A Mechanism Without Myelin
One of the most surprising aspects of this discovery is that the retina achieves this synchronization without myelin — the fatty insulation that speeds up axonal signals elsewhere in the nervous system. Myelin would block light, so the retina must remain transparent. Instead, it relies entirely on diameter adjustments to keep the signals aligned in time.
That insight could have broad implications beyond vision. “First, it tells us that unmyelinated axons can make major contributions to timing precision,” Franke said. “Second, it suggests the retina plays a far more active role in fine-tuning sensory information than we previously thought.”
Why It Matters
Precise timing in sensory systems isn’t just about image quality — it’s fundamental to how we interact with the world. A split-second delay in visual processing could throw off hand-eye coordination, make moving objects harder to track, or disrupt the delicate balance between visual and auditory perception.
The findings may also have medical implications. In diseases like glaucoma, long axons are often the first to degenerate, partly because they require more energy and are more mechanically vulnerable. Disruptions to the retina’s timing system could be an early sign of disease — or a potential target for therapy.

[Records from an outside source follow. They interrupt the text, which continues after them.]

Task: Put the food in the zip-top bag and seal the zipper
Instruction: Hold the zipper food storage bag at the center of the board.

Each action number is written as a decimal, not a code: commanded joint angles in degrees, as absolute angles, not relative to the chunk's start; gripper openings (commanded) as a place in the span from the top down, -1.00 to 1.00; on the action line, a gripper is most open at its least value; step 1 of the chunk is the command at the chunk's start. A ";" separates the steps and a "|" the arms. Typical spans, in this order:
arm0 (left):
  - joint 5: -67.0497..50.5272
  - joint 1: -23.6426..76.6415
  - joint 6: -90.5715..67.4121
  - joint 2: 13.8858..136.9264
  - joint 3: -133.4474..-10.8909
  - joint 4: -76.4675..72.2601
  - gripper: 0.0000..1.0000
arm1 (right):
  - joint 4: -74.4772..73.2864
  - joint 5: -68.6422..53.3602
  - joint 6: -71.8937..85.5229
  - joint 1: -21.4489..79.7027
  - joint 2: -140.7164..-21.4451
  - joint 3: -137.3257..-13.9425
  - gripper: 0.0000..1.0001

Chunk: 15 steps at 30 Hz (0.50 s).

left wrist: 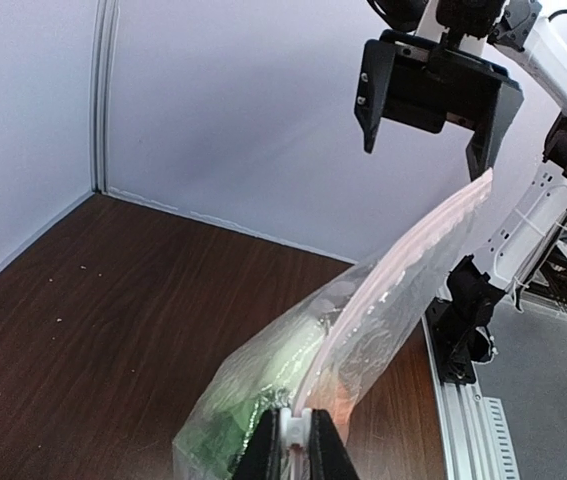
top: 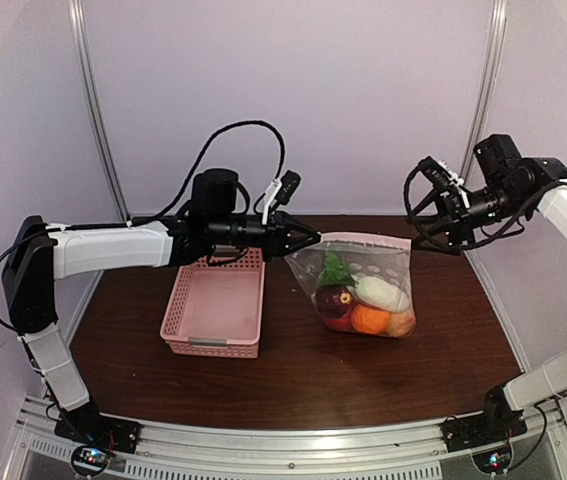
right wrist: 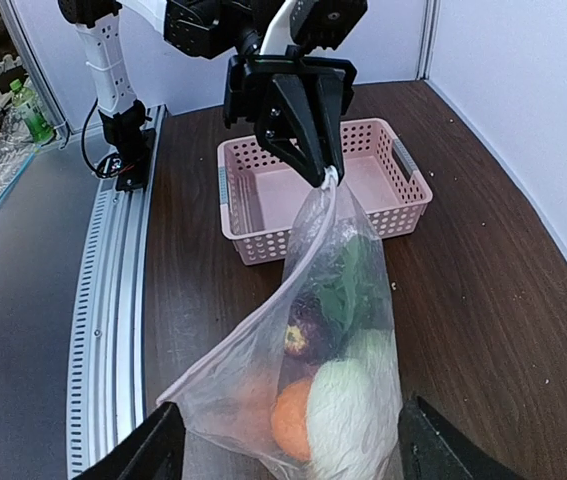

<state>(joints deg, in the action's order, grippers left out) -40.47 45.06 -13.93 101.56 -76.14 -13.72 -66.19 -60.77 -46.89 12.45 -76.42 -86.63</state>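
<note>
Plastic, clear, crinkly and white-dotted, makes the zip-top bag (top: 361, 262) resting on the dark table (top: 313, 385). Inside bulges the food (top: 363, 305): a white radish (top: 383, 292) with green leaves, a round orange piece (top: 369, 319), a maroon piece (top: 335, 298). The left claw (left wrist: 290, 440) clamps the pale zipper (left wrist: 403, 255) at one top corner of the bag; the right claw (left wrist: 423, 150) stands open by the other. A pink lattice basket (top: 213, 345) sits left of the bag.

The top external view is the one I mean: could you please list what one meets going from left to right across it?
basket → left gripper → bag → right gripper
</note>
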 commanded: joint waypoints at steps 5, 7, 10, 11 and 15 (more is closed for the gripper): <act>-40.74 45.09 -15.80 98.64 -74.21 -19.08 0.93 | -69.67 -59.06 -44.15 15.60 -77.18 -87.91 -0.47; -40.32 45.08 -15.77 98.38 -73.97 -18.91 0.94 | -71.93 -59.13 -45.21 15.91 -77.73 -88.73 -0.46; -39.97 45.09 -15.71 98.09 -73.67 -19.13 0.93 | -70.71 -58.37 -44.08 17.27 -76.91 -86.93 -0.45; -39.97 45.09 -15.92 98.09 -73.59 -19.30 0.93 | -69.04 -57.98 -43.04 17.88 -76.38 -85.89 -0.44; -39.19 45.04 -16.14 98.26 -73.74 -18.77 0.94 | -63.70 -56.54 -39.33 20.31 -74.12 -82.63 -0.44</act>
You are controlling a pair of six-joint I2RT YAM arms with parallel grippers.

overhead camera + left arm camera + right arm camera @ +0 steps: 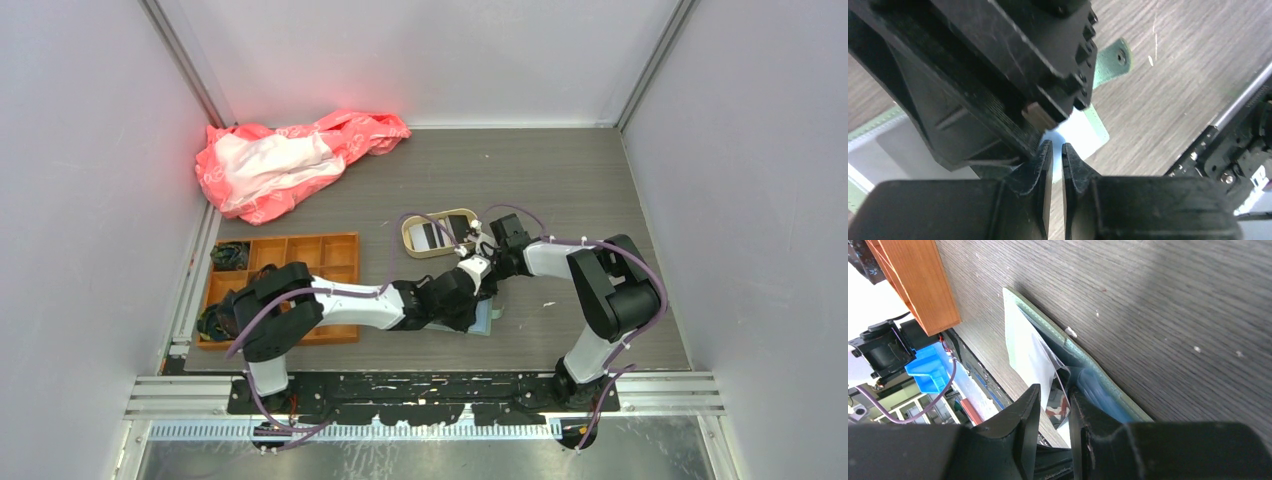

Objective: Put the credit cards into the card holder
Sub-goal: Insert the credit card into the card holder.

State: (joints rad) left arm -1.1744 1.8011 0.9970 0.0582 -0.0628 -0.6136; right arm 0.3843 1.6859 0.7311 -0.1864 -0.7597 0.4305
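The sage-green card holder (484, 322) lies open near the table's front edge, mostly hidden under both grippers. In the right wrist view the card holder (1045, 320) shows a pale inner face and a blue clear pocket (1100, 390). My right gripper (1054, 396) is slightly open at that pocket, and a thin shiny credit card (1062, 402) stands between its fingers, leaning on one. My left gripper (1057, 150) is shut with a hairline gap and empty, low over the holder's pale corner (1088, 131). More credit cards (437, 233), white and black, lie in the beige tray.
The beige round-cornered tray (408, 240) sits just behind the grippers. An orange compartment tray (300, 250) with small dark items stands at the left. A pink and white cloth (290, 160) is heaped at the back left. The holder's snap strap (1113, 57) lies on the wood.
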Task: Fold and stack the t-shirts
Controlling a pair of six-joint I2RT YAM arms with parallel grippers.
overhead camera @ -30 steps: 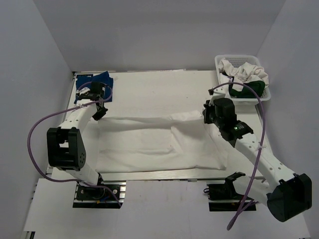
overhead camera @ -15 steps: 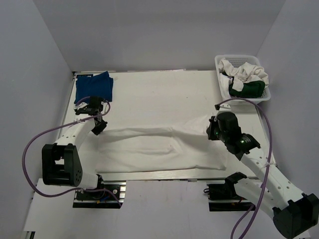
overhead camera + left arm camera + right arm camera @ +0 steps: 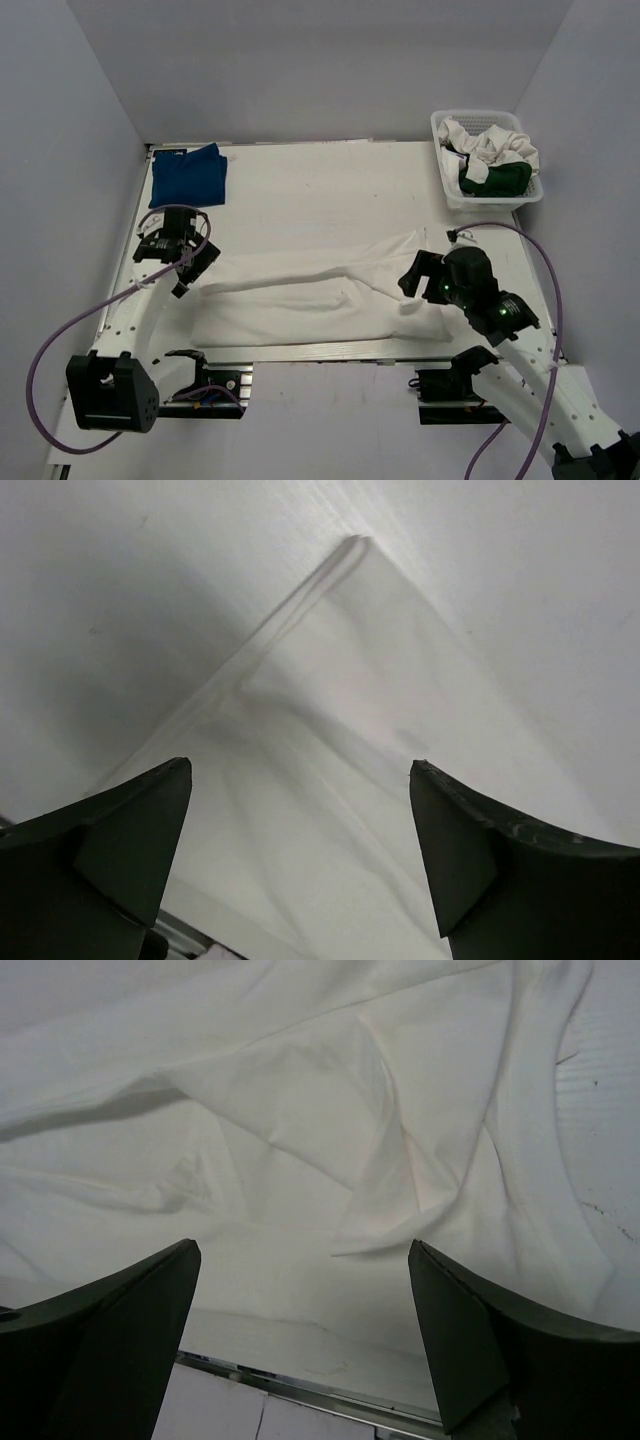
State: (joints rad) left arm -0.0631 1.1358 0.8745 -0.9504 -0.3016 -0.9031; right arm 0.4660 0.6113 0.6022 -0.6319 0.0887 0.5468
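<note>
A white t-shirt [image 3: 320, 300] lies folded lengthwise along the table's front edge, rumpled at its right end. My left gripper [image 3: 195, 272] hovers open at the shirt's left end; in the left wrist view the cloth [image 3: 350, 730] lies flat below the empty left gripper [image 3: 300, 765]. My right gripper [image 3: 414, 282] stands open over the right end, where wrinkled cloth [image 3: 300, 1110] shows beneath the empty right gripper [image 3: 303, 1245]. A folded royal blue t-shirt [image 3: 188, 176] lies at the back left. White t-shirts [image 3: 490, 143] and a dark green one [image 3: 497, 180] are heaped in the basket.
The white lattice basket [image 3: 452, 192] stands at the back right corner. The table's metal front rail [image 3: 320, 352] runs just below the shirt's near edge. Purple cables [image 3: 75, 330] loop beside both arms.
Both grippers opened and let go of the white shirt's folded-over edge. Both moved toward the near edge, and the shirt now lies in a narrower fold.
</note>
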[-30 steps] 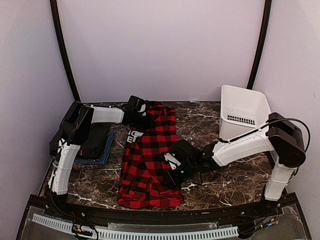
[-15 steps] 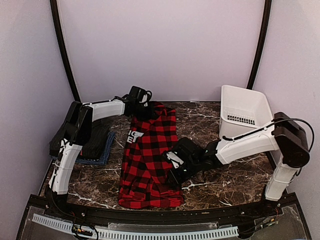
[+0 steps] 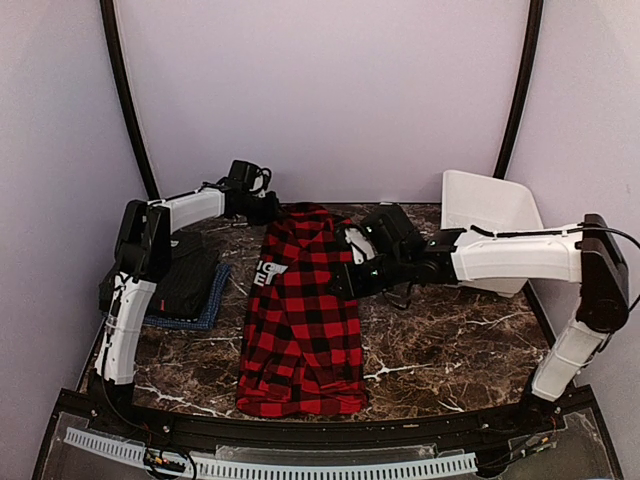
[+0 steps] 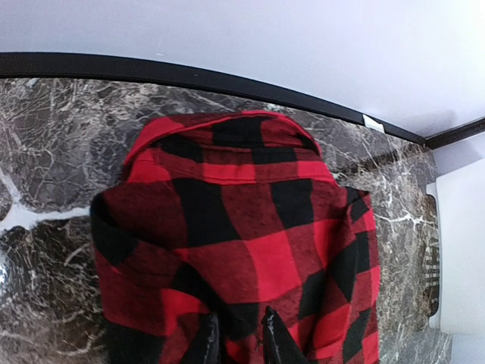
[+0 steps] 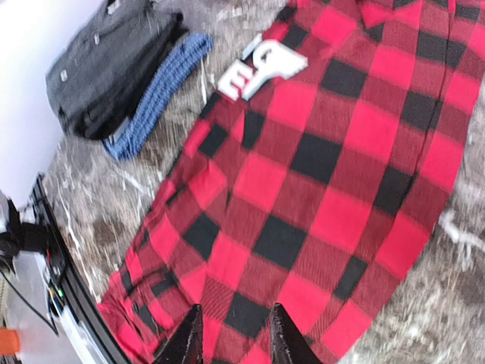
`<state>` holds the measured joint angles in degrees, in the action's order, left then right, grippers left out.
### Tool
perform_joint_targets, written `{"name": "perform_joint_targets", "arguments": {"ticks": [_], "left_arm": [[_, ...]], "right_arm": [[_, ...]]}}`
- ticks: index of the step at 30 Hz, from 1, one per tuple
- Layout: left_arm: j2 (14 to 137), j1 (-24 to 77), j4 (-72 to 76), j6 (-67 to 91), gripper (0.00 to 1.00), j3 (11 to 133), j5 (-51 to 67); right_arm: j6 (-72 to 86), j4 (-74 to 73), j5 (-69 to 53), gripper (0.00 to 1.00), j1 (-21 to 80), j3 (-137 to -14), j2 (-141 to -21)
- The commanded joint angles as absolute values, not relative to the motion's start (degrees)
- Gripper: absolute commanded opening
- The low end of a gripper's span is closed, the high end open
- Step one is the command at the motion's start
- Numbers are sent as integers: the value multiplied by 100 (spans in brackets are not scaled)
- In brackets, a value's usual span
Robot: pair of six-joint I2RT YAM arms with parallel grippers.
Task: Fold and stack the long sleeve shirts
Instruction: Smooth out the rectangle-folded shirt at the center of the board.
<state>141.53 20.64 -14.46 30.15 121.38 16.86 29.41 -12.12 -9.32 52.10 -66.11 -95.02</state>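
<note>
The red-and-black checked shirt (image 3: 300, 320) lies lengthwise in the middle of the table, collar toward the back wall. Its white letters (image 3: 270, 272) show on the left side. My left gripper (image 3: 275, 212) is at the shirt's back-left corner. In the left wrist view its narrow-set fingers (image 4: 276, 341) pinch a creased bunch of the checked cloth (image 4: 250, 227). My right gripper (image 3: 345, 285) hovers over the shirt's right edge. It stands open, with the flat shirt (image 5: 326, 152) well below it. The black shirt (image 3: 190, 280) lies folded on the blue shirt (image 3: 212, 298) at the left.
A white plastic basket (image 3: 485, 215) stands at the back right, partly behind my right arm. Bare marble table (image 3: 450, 340) lies right of the shirt. Purple walls close in the back and sides. The folded stack (image 5: 106, 68) sits beside the left arm's base.
My right gripper left the shirt's lower right edge, rose and moved back to its upper right, opening slightly. The left gripper drew back and left toward the rear wall, uncovering the collar.
</note>
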Motion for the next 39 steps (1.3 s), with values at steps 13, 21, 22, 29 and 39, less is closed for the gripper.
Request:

The team’s next steps include studying how this synchronization mechanism develops and exploring whether similar strategies exist elsewhere in the nervous system.
“Our vision feels instantaneous,” Bucci reflected. “But behind the scenes, your retina is running a perfectly tuned relay race, making sure every signal crosses the finish line together. We just discovered one of its tricks.”
More information: Annalisa Bucci et al, Synchronization of visual perception within the human fovea, Nature Neuroscience (2025). DOI: 10.1038/s41593-025-02011-3.